Private university in Cagayan, Philippines

The University of Cagayan Valley (UCV) is a private, non-sectarian university located in Tuguegarao, Cagayan, Philippines. It was formerly known as Cagayan Teachers College and Cagayan Colleges Tuguegarao.

==History==
Dr. Matias Ponce Perez, Sr. founded Cagayan Teachers College in April 1948 due to a shortage of teachers in the Philippines after the Second World War. There were no institutions of higher learning in Tuguegarao or the nearby area, meaning someone had to go to Manila to obtain a college education.

The Cagayan Teachers College began with only elementary teacher's certificates and bachelors of science in education, but soon expanded to include other courses.

Cagayan Colleges Tuguegarao was changed to Cagayan Colleges Tuguegarao in 1983 due to its expansion into other fields.

In 2002, the institution was deputized by CHED to offer the Expanded Tertiary Education Equivalency and Accreditation Program (ETEEAP) under the BS Criminology Program. It was also designated by TESDA as the Assessment Center for Computer Hardware Servicing NCII and venue for skills assessments in housekeeping and automotive servicing NCII.

The College of Health opened in 2004 with two programs: the Bachelor of Science in Nursing and the Diploma in Midwifery.

The board of trustees and management submitted an application for university status, which was granted through CHED Resolution No. 186-2010, changing the name of Cagayan Colleges Tuguegarao to University of Cagayan Valley.

The first university assembly was held on July 19, 2010, and Dr. Victor V. Perez was installed as the first president on September 15, 2010.

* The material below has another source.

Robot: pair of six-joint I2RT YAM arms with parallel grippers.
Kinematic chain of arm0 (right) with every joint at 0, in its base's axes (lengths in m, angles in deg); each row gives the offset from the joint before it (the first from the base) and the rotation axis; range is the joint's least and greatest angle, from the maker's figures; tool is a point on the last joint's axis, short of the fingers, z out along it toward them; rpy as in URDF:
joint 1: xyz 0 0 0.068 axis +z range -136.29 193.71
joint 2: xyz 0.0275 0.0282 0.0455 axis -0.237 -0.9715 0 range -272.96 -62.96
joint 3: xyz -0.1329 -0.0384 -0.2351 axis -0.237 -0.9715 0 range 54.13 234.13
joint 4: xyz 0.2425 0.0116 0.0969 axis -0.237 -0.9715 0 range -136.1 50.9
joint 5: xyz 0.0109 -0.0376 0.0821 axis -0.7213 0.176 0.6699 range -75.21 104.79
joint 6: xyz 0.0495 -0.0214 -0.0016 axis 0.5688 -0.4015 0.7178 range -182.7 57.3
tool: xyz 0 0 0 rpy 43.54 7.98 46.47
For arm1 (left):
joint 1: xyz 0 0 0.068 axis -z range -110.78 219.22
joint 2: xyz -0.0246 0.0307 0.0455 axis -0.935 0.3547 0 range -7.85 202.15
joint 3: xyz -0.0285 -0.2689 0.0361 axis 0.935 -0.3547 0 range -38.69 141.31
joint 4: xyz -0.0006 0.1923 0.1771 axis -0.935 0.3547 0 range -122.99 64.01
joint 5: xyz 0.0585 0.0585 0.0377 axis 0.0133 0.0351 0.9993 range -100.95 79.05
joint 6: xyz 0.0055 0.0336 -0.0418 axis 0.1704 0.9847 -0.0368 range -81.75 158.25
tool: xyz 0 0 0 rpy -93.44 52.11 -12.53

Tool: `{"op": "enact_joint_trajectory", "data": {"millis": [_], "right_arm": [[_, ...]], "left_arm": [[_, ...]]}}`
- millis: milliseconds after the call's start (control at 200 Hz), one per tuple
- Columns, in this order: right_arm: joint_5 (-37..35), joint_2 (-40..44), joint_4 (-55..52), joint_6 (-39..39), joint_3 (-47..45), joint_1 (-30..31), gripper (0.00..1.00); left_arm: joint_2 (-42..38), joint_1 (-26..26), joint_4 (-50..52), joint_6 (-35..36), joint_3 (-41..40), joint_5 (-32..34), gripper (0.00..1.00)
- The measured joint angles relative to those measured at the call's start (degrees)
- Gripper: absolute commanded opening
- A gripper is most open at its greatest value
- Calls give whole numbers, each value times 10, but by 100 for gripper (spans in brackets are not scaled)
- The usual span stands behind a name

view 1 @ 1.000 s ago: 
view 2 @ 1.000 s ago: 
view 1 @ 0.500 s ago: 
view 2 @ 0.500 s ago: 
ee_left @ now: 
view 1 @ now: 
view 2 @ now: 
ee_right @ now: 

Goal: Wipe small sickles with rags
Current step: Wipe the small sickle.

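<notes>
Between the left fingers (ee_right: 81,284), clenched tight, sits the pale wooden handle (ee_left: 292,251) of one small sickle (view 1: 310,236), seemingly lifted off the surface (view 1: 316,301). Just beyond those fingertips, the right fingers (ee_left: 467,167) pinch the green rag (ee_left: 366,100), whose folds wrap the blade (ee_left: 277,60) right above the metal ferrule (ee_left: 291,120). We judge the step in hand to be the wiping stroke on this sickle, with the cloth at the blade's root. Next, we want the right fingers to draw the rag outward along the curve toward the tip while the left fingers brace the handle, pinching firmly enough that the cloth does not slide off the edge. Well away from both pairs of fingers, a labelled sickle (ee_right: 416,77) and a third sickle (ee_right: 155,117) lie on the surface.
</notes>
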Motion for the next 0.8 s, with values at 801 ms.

Dr. Victor V. Perez bequeathed the university presidency to Dr. Esther Susan N. Perez-Mari after 39 years of service.

The university built a four-story laboratory building in 2013 to meet global requirements.

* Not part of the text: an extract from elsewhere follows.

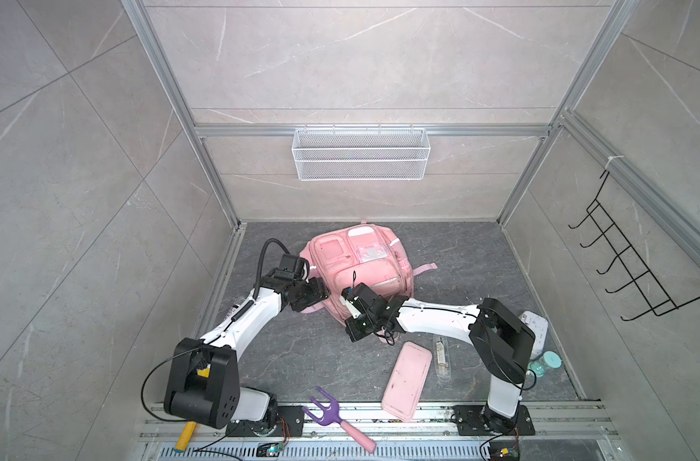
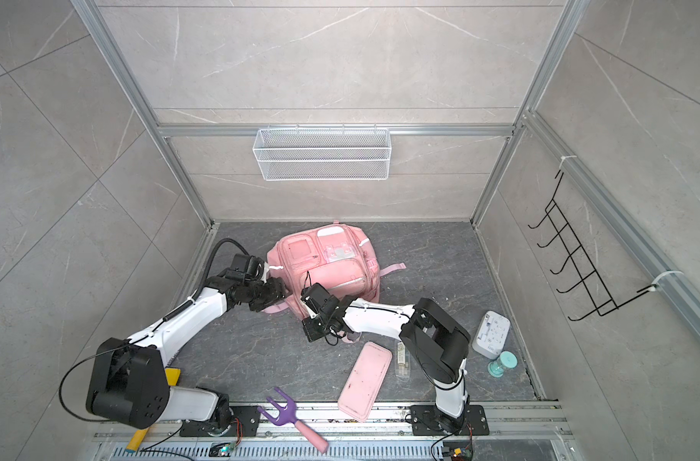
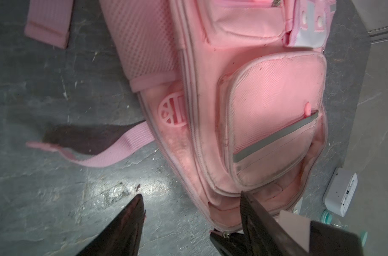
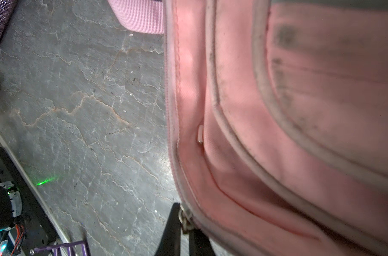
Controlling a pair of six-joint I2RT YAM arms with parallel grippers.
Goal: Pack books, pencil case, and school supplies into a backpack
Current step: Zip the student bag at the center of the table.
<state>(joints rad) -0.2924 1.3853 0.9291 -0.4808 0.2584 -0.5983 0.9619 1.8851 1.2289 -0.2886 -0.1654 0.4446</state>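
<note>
A: Working on which step now, judging from the scene?

B: Most probably opening the main zipper of the backpack (image 1: 360, 267), lying front up on the table (image 1: 300, 351). Pinching the small metal zipper pull (image 4: 184, 216) with the right tool (image 4: 185, 221), fingers pressed together on it, at the backpack's corner nearest the robot.

A: And doing what with the left tool (image 3: 191, 195)?

B: Hovering at the backpack's near left edge, fingers spread wide, gripping nothing.

A: Doing this step well in what way?

B: Pulling along the line of the zipper track, never lifting away from it, for not slipping off such a small pull. Bracing the soft fabric with the left tool close behind the slider, against sliding and bunching. Going slowly around the rounded corner.

A: Finding the other things where?

B: Seeing the pencil case (image 1: 407, 379) flat on the table, on the robot's side of the backpack and a little to its right, well apart from it. Seeing the school supplies (image 1: 442, 357) just beside that case. Not seeing the books anywhere; not possible telling if inside.

A: Reading any brand or label?

B: Reading nothing. Noticing print on the packet's insert and marks on the white device (image 1: 536, 331), right of the backpack, both too small.
</note>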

The university announced its intention to be certified for the ISO 9001:2008 Quality Management System by the BSI.

BSI issued its Certificate of Registration for the ISO 9001:2008 Quality Management System to the University of Cagayan Valley on October 7, 2015.

==Accreditation==
UCV is ISO Quality Management System Certified 9000:2015 by British Standards Institution (BSI), the College of Maritime Education is also ISO certified by Det Norske Veritas (DNV) of Oslo, Norway, and programs are accredited by Philippine Association of Colleges and Universities Commission on Accreditation (PACUCOA).

The university is also accredited by TESDA, which offers Technical and Vocational Education and Training Program (TVET) under the Technical Education and Skills Development Authority and Commission on Higher Education (CHED).